We also believe in teaching our employees the mechanics of what they are doing and why they are doing it. This is oppose to just says, “Here’s the product we use, go use it.”

Like in an integrated pest management system, for example, you must know and understand the pests and their biology with which you are dealing. In our integrated cleaning program, we teach our custodians about the pathogens they are trying to remediate. We teach our custodians the concept of mechanical cleaning and chemical cleaning so they can better understand how best to clean for health.

Our green cleaning program is actually cleaning for health using environmentally responsible chemicals and processes. Our full-time custodians are given between 12 and 18 hours of training every year. Some of the topics we teach are integrated pest management updates, combating pathogens, positive relationship training, managing your personal career, chemical understanding, time budgeting and managing, to name a few.

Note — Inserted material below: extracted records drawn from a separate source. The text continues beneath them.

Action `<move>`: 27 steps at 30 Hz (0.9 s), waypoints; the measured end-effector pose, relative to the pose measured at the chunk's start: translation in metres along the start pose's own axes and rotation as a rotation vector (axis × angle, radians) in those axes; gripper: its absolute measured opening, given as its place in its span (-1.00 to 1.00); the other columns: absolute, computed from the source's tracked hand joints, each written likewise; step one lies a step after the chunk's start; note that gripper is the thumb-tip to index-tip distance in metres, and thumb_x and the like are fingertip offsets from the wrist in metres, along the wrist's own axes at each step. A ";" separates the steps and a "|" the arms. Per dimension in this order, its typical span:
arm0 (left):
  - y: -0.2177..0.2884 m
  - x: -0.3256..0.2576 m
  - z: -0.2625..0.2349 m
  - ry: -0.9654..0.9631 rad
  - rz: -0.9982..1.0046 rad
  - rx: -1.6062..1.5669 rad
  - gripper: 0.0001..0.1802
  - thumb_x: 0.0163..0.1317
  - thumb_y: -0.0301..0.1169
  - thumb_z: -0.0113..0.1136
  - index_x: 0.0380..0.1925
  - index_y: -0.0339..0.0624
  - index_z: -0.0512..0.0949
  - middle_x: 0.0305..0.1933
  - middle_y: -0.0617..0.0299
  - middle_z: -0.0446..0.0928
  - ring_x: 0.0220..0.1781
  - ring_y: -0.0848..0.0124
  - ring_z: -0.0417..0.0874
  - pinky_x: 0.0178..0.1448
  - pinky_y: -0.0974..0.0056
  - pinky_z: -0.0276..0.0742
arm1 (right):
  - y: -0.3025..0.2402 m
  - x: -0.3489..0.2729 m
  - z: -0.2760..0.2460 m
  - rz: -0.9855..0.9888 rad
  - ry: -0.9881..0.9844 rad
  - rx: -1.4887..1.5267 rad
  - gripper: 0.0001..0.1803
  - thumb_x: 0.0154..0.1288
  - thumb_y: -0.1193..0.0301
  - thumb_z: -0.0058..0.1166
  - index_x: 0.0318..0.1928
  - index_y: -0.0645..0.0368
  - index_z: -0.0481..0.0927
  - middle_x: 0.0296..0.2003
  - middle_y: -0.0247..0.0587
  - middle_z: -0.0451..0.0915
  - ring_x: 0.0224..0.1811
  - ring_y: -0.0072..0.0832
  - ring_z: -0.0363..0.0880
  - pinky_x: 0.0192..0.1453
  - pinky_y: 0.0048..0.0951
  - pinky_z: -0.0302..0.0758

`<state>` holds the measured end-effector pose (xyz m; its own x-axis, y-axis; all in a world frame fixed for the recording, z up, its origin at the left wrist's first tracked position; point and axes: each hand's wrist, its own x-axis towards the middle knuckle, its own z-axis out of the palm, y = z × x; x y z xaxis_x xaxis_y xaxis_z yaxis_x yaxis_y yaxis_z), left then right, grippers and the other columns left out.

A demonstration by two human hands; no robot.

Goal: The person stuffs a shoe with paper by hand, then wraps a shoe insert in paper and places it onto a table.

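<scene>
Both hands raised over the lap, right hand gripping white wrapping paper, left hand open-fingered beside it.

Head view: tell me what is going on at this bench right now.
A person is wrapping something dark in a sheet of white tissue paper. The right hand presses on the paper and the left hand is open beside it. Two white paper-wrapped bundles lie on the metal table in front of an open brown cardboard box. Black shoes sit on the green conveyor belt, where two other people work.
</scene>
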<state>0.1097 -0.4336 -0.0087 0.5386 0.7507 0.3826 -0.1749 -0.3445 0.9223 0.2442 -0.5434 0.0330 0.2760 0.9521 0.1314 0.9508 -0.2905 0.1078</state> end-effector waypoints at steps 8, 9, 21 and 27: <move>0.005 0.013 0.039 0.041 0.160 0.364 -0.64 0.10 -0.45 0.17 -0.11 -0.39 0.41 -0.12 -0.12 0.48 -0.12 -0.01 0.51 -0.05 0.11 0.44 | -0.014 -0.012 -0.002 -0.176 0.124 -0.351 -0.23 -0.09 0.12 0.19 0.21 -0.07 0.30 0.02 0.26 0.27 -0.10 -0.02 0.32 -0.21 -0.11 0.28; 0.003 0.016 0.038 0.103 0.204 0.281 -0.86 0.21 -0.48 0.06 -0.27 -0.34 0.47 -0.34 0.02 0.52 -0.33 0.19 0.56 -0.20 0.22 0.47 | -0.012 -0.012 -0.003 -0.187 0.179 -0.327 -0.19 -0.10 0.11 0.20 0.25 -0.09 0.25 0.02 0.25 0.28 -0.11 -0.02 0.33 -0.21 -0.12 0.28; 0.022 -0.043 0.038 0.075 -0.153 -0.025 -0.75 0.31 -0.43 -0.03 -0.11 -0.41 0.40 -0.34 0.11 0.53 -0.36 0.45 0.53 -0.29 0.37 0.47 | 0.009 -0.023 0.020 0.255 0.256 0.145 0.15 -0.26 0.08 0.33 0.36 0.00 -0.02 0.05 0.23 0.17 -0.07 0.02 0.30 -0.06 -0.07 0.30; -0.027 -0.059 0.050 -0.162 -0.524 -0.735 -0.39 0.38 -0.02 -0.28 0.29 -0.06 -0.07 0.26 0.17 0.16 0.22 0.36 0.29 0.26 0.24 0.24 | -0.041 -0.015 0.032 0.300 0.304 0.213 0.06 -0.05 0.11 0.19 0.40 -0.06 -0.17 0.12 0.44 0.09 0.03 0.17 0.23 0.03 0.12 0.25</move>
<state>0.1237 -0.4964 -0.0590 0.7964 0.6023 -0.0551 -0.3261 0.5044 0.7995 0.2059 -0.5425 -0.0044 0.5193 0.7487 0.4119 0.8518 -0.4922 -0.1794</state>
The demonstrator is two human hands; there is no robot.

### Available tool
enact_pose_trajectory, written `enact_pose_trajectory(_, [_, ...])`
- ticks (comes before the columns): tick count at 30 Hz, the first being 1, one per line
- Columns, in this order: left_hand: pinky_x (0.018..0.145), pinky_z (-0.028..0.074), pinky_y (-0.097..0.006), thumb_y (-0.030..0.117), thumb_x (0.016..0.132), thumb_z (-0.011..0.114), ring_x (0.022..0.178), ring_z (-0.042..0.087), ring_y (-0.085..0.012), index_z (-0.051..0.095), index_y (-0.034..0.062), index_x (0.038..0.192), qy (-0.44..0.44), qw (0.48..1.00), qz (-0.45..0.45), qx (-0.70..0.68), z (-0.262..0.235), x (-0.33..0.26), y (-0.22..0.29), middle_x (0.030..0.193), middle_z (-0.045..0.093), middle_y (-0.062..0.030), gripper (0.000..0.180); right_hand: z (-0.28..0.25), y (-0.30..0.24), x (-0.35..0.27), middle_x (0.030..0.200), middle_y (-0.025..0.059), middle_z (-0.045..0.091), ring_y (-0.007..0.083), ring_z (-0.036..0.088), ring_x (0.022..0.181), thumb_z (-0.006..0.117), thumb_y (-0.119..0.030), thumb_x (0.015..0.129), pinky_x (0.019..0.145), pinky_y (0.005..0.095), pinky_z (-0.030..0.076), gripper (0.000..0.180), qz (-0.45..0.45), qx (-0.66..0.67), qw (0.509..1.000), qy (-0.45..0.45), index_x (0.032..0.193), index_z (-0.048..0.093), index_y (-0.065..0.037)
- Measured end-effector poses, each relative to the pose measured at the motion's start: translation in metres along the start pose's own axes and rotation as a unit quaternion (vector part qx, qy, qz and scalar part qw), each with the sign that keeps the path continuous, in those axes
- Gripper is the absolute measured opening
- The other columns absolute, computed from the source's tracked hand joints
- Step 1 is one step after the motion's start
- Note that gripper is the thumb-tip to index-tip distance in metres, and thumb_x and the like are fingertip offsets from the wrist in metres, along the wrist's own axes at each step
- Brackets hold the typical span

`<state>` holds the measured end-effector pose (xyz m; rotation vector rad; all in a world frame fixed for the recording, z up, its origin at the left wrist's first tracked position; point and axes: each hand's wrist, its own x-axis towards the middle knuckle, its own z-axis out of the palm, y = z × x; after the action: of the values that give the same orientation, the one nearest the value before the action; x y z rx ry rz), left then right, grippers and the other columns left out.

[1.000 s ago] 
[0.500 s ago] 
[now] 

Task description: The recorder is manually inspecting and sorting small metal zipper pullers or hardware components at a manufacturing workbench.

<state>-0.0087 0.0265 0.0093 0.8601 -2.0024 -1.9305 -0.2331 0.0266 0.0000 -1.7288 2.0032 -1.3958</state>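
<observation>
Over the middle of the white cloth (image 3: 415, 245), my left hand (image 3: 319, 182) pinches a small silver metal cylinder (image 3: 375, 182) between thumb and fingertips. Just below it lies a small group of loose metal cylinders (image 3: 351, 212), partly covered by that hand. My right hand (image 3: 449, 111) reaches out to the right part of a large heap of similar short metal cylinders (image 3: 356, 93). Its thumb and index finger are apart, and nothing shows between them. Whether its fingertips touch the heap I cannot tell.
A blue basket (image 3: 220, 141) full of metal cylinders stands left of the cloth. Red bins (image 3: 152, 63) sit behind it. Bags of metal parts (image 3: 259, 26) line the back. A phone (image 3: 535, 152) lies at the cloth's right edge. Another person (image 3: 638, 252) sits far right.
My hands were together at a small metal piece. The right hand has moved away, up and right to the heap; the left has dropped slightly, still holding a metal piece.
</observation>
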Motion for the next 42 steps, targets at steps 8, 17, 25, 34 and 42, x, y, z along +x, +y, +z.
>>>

It is our philosophy at the district that if you want a better workforce, you need to build it. If you nurture and educate people and build them up into bettering their own skills, you will get a better workforce.

At Salt Lake City School District, we have broken down the key principles of IPM, namely the base principle that education and communication are the cornerstone to integrated pest management. We believe it is also the cornerstone to an integrated cleaning system. By educating our workforce, our educators and, hopefully, even our students in the same way that we do with IPM, we hope to have a greater understanding of what we do in our custodial realm.

Our staff is made up of professionals that are caretakers of children’s health and safety. They enable a comfortable, healthy environment in which to learn and it is our responsibility to give them the tools to do the job right.

Lead with respect, purpose and humility – that is the golden rule of leadership.

MERVIN BREWER is the Assistant Custodial Supervisor at Salt Lake City School District, in Salt Lake City, Utah. He is also a founding member of Healthy Schools Campaign’s National Green Cleaning Schools Leadership Council. Mervin spent 26 years as a school custodian and for the past nine has been SLCSD’s district level supervisor. He supervises the internationally recognized integrated pest management program and holds a current state-certified pesticide applicator’s license. Mervin was responsible for developing a district-wide paper recycling program, diverting at least 45 tons of paper annually from the landfill. He is also past president of the Utah School Custodial Managers Association.